WORK INSTRUCTION —
From the line holding "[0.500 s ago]" through the line holding "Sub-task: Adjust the" below, write out every line exactly; include both of those lines and drop the pictures.

*** Begin section ***

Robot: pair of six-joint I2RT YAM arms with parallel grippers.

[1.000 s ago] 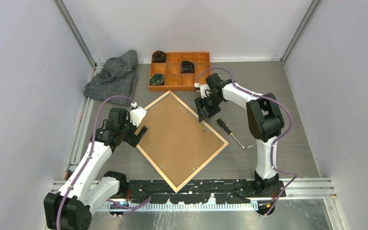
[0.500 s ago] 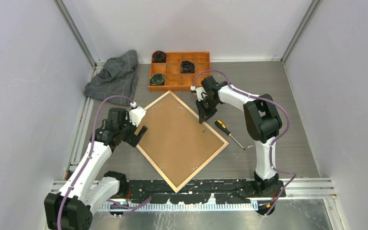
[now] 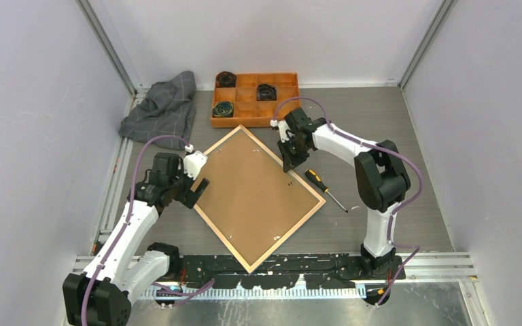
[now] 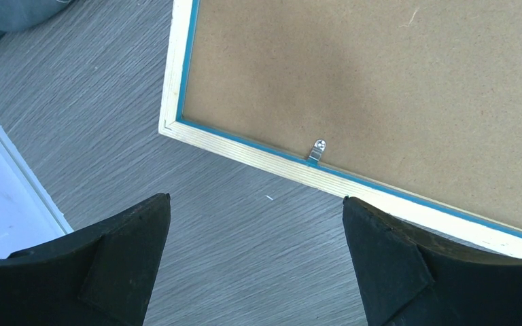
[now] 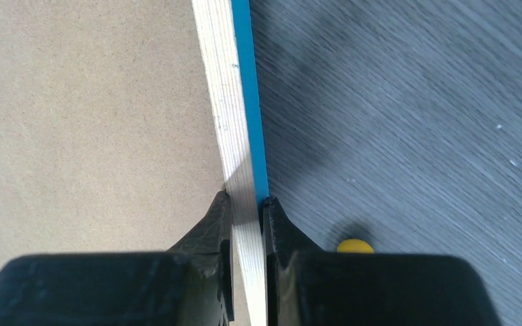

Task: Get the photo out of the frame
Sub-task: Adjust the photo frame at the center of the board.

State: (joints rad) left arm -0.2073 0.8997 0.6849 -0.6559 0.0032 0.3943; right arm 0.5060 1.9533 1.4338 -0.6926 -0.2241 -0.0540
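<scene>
The frame (image 3: 315, 204) lies face down mid-table, turned like a diamond, its light wood rim and blue edge around the brown backing board (image 3: 255, 193). The photo is hidden under the board. My right gripper (image 3: 289, 163) is shut on the frame's right rim (image 5: 234, 129), one finger on the board side, one outside on the blue edge. My left gripper (image 3: 192, 193) is open and empty over bare table just off the frame's left corner (image 4: 173, 125). A small metal clip (image 4: 319, 149) holds the board at the near rim.
A yellow-and-black screwdriver (image 3: 325, 187) lies right of the frame, its yellow end showing in the right wrist view (image 5: 355, 246). An orange compartment tray (image 3: 241, 102) with dark rolls stands at the back. A grey cloth (image 3: 163, 105) lies back left.
My right gripper moved slightly left and closed on the frame's right rim; the frame shifted a little. The left arm has not moved.
</scene>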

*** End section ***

REPLY —
[0.500 s ago] 
[now] 
[now] 
[now] 

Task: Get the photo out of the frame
Sub-task: Adjust the photo frame at the center of the board.

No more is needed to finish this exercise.